• 1 International Medical University


A review of the literature indicates that food scientists and health authorities in several countries, especially member countries of the European Union, are still very concerned about the potential health hazards of oxidized products and lipid polymers formed in repeatedly-used deep frying oils. During the frying process at temperatures of 170° – 200°C, steam formed from moisture in the food being fried help volatile products rise to the surface of the frying medium and into the kitchen atmosphere, imparting a mixture of fried-flavours and off-flavours. The non-volatile compounds formed, however, gradually build up in the oil as it is being repeatedly-used for food frying operations. These non-volatiles, primarily “polar compounds” (PC) and to a lesser extent lipid polymers, get absorbed into fried foods and eventually end up in our body system.
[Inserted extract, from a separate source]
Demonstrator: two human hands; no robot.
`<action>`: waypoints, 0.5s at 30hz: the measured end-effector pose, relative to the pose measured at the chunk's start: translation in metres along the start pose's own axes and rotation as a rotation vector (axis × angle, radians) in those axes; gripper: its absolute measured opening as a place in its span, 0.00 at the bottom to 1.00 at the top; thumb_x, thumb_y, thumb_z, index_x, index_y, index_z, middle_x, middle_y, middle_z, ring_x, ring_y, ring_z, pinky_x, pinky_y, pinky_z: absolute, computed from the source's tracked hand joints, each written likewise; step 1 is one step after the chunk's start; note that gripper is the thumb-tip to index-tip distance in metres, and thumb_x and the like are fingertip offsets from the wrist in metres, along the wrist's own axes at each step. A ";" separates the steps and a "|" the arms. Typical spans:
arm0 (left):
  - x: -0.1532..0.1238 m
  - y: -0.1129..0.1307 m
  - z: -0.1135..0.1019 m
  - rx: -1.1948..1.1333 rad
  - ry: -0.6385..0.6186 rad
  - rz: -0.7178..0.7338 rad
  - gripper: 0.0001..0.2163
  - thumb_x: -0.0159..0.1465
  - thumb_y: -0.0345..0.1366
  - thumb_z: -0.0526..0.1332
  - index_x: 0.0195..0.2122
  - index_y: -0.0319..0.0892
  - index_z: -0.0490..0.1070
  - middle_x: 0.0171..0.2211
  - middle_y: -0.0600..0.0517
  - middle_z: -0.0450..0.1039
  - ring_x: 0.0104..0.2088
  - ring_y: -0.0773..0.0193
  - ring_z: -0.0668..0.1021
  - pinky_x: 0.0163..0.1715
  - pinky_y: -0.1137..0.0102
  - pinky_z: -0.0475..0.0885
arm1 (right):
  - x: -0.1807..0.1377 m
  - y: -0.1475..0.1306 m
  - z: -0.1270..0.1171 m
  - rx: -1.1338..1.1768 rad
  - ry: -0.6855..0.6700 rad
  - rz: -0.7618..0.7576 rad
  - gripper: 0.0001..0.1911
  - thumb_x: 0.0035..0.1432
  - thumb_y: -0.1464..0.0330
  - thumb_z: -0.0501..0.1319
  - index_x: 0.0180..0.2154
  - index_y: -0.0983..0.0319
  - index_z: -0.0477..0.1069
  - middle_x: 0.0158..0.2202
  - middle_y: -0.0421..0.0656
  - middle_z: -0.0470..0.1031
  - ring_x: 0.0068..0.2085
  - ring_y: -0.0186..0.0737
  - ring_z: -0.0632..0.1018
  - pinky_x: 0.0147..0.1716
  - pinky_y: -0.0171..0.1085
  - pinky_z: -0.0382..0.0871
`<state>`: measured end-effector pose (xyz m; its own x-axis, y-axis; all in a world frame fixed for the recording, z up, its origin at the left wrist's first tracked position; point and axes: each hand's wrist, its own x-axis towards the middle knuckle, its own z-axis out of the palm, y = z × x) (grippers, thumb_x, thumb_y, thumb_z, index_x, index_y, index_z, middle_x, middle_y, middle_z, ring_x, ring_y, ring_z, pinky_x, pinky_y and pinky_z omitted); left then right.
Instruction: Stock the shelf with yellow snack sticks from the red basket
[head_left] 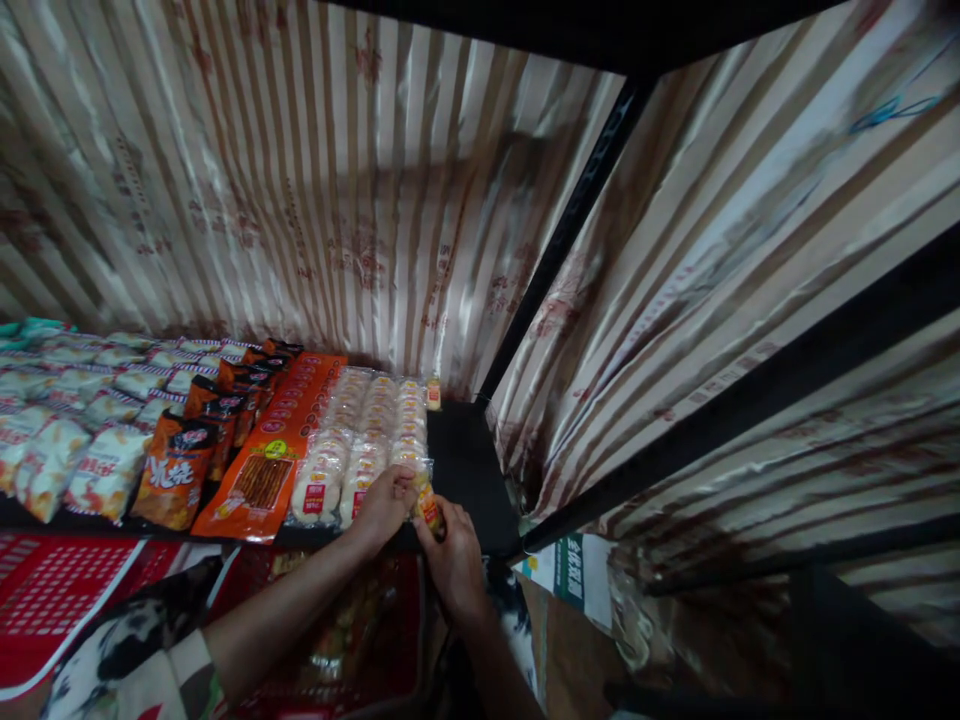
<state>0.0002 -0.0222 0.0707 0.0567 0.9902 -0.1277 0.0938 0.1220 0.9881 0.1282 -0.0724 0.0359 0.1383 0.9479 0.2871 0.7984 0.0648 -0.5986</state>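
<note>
hands [384, 508] [457, 555] both hold a yellow packet [427, 503]; large white characters mark an orange-black bag [176, 472], small print blurred.

No txt readable for sure. White Chinese-type chars on orange bag [178, 475], well L of fingers [403, 480], too blurry; ditto red labels [313, 499] on clear pkts [328, 460] just L, print on yellow pkt [427, 503] at fingers, chars on green-white sheet [573, 575] below R, & red chars on curtain [444, 255] above.
</note>
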 end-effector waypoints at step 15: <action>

Available local data suggests that deep-frying oil samples obtained from food hawkers and those produced under simulated deep-frying conditions in the laboratory, are generally safe as they contain PC within safe limits and rarely exceed the upper limit (UL) of 25%. This contrasts with the situation in some European countries where a very high proportion of frying oil samples collected from fast-food restaurants were reported to contain PC exceeding this UL. Appropriately, promotion of Hazard Analysis and Critical Control Points (HACCP) certification and gazetting of food regulations to limit the PC content in frying oils have been introduced in these countries to protect the health of consumers. Meanwhile, simple gadgets/test kits are available commercially to monitor the quality of the frying oil. This would greatly assist kitchen supervisors at restaurants and franchised friedfood outlets to know when best to change a batch of frying oil before the ULs of frying oil quality are breached.